A. KESIMPULAN Dalam ajaran Islam sesungguhnya istilah pacaran itu tidak ada, yang ada hanyalah istilah taaruf yaitu perkenalan antara calon istri dan calon suami. Tetapi mungkin disebabkan oleh semakin berkembangnya teknologi sehingga pergaulan semakin luas dan berkembang sehingga banyak orang yang setuju dengan pacaran. Hal ini juga mungkin disebabkan karena Indonesia bukan negara Islam, sehingga peraturan/hukum-hukum islam di Indonesia tidak begitu kuat diterapkan dalam kehidupan

sehari-hari tidak seperti di negara Islam lainnya seperti Arab Saudi. Serta tuntutan dan perkembangan zaman yang membuat sistem/cara didik dan pergaulan pada zaman Siti Nurbaya tidak bisa diterapkan lagi dalam kehidupan zaman sekarang.

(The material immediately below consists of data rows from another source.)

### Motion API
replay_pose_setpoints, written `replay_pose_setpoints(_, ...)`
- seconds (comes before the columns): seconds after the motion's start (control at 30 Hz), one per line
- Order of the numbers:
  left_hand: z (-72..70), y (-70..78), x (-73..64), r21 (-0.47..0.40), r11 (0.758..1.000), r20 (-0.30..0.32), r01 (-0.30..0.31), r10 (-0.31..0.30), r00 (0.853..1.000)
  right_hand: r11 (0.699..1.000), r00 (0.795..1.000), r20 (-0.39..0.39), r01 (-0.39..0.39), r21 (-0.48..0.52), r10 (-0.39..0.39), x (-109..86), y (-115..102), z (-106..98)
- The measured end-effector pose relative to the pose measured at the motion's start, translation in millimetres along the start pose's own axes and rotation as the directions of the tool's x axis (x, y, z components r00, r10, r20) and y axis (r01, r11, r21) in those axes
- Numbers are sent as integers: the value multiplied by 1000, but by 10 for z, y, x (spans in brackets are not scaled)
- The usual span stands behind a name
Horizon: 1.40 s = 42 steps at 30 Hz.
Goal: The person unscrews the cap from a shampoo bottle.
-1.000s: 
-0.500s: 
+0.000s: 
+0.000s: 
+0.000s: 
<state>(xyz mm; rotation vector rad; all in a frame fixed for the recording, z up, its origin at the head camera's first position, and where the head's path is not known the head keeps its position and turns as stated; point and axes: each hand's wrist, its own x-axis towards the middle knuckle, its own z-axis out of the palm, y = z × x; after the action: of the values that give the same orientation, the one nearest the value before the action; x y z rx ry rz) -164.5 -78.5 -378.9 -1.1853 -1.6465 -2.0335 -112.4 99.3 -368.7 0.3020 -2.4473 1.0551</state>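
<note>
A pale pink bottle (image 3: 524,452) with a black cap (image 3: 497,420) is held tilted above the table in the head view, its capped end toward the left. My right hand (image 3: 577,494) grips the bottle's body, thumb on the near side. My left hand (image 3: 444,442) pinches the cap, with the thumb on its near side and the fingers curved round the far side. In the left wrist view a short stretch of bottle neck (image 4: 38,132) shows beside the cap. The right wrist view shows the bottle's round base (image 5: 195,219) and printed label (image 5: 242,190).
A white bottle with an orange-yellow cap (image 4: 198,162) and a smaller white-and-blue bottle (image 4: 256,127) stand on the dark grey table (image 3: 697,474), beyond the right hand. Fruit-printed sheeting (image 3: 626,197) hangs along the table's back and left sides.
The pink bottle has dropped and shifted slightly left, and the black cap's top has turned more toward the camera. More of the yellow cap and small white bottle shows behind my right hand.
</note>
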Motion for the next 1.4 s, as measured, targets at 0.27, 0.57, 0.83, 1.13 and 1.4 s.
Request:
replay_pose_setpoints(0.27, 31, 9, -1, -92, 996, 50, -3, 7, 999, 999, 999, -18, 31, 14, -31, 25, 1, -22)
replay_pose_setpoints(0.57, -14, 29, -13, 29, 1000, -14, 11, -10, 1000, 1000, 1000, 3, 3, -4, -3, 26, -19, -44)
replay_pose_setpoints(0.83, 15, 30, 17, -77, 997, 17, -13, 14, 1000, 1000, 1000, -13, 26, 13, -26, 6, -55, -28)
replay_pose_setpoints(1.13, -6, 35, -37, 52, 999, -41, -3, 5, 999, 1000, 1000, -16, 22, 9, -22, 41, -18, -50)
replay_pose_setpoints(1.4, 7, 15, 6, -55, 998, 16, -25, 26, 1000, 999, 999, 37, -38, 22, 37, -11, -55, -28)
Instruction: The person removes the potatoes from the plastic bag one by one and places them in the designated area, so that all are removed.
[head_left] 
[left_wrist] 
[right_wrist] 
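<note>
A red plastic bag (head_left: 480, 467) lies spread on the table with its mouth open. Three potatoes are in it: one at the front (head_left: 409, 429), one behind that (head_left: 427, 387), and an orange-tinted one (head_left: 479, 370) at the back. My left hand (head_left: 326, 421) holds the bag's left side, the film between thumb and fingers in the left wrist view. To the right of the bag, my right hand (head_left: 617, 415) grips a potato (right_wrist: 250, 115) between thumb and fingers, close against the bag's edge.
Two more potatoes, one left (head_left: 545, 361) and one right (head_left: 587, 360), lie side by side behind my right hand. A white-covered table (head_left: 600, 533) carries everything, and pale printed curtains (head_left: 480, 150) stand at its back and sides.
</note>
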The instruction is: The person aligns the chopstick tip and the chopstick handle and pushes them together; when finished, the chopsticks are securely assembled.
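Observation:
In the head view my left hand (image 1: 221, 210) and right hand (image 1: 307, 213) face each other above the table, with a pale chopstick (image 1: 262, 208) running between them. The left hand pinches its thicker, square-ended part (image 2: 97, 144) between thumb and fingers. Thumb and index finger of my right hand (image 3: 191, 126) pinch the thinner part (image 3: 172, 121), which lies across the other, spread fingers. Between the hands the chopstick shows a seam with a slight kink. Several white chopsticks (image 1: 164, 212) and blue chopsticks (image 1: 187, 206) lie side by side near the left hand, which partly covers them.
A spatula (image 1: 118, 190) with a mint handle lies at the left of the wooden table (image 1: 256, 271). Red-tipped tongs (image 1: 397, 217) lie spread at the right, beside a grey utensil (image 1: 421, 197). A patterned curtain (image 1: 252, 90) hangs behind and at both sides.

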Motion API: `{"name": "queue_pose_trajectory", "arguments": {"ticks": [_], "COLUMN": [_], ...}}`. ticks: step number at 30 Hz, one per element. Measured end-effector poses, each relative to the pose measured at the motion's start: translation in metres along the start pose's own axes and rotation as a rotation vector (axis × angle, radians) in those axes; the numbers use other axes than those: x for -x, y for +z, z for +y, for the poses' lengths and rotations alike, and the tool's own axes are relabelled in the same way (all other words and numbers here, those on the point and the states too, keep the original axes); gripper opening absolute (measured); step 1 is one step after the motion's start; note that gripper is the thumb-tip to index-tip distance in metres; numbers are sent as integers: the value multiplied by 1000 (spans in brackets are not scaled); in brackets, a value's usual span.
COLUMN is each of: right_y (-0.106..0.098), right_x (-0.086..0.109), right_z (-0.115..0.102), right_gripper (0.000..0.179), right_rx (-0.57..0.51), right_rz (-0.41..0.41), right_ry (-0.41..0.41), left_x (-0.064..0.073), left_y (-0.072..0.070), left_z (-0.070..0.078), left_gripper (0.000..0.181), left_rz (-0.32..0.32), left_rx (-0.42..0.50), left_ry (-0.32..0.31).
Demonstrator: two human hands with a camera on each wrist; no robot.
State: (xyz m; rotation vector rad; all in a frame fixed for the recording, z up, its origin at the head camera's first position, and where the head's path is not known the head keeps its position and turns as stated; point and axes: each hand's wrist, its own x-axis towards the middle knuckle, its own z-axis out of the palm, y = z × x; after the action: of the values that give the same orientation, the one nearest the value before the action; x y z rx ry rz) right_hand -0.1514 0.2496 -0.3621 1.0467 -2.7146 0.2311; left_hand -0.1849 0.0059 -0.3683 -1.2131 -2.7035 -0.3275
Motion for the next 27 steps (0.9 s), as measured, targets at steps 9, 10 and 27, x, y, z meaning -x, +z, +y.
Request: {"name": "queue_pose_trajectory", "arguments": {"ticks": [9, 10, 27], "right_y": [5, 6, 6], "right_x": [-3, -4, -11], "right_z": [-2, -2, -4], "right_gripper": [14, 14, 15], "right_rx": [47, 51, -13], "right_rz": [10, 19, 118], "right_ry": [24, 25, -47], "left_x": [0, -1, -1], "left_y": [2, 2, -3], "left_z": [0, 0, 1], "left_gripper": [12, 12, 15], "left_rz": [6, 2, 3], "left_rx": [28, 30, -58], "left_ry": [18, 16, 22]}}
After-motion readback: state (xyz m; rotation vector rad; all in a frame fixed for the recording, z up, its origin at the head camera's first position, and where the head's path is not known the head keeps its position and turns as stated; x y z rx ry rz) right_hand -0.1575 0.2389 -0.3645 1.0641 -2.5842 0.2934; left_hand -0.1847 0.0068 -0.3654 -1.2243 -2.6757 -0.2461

B. SARAN Dari pembahasan diatas, penulis menyadari bahwa ada perbedaan prinsip hidup, penulis sangat menghargai kepada remaja yang menyatakan tak setuju hingga pacaran dan yang menyatakan setuju hingga pacaran. Maka dengan ini, penulis ingin memberikan saran-saran kepada pembaca khususnya remaja yang mungkin bisa bermanfaat, diantaranya: 1. Bagi remaja yang menyatakan tak setuju hingga pacaran, dapat melakukan taaruf kepada calon suami atau istri. 2. Bagi remaja yang menyatakan setuju hingga pacaran diharapkan agar bisa menjaga kelancaran kuliahnya, jadikan pacaran sebagai motivasi atau penyemangat untuk berprestasi dalam bidang pendidikan. 3. Jadikan agama dan keimanan sebagai alat untuk membatasi atau mengontrol diri dalam berpacaran agar tidak terjerumus dalam pergaulan bebas atau seks bebas. 4. Bagi mempunyai pacar diharapkan untuk bisa menjaga diri, kehormatan kesucian dan nama baik dirinya sendiri, keluarga, agama, almamater dan daerah asalnya serta bangsanya.